Good people, evil deeds

ARE AMERICANS good people?

After Vietnam -- after My Lai, after the free-fire zones -- many Americans were no longer sure.

After Haditha, the same question is again beginning to haunt us. We're supposed to be a virtuous nation; our troops are supposed to be the good guys. If it turns out that Marines murdered 24 civilians, including children and infants, how could that have happened?

In response to Haditha, U.S. government officials quickly reverted to the "bad apple" theory.

It's a tempting theory, and not just for the Bush administration. It suggests a vast and reassuring divide between "us" (the virtuous majority, who would never, under any circumstances, commit coldblooded murder) and "them" (the sociopathic, bad-apple minority). It allows us to hold on to our belief in our collective goodness. If we can just toss the few rotten Americans out of the barrel quickly enough, the rot won't spread.

The problem with this theory is that it rests on a false assumption about the relationship between character and deeds. Yes, sociopaths exist, but ordinary, "good" people are also perfectly capable of committing atrocities.

In 1961, Yale psychologist Stanley Milgram conducted a famous experiment. He told subjects to administer electric shocks to other people, ostensibly to assess the effect of physical punishment on learning. In fact, Milgram wanted to "test how much pain an ordinary citizen would inflict on another person simply because he was ordered to by an experimental scientist."

Quite a lot of pain, it turned out. Most of Milgram's subjects continued to administer what they believed to be severe and agonizing shocks even when their "victims" (actually Milgram's assistants) screamed and begged them to stop.

Milgram's subjects weren't sociopaths. On the contrary, most expressed extreme distress about administering progressively more severe shocks. But almost all of them did it anyway.

Milgram's basic findings have been extended and confirmed since the 1960s.

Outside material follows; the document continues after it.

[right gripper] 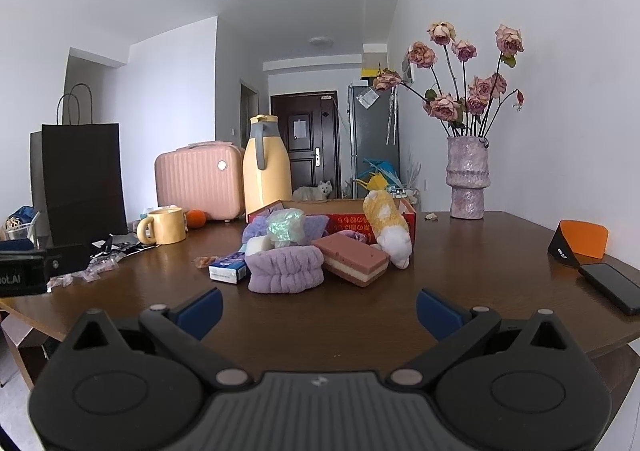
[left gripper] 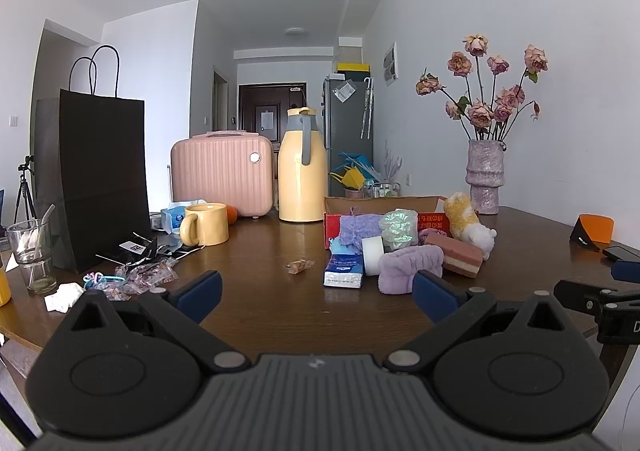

Depressingly, experimental evidence and historical experience suggest that even the gentlest people can usually be induced to inflict or ignore suffering.

There are several key factors that lead "good people" to do terrible things. The first, as the Milgram experiments powerfully demonstrated, is authority: Most ordinary people readily allow the dictates of "authorities" to trump their own moral instincts.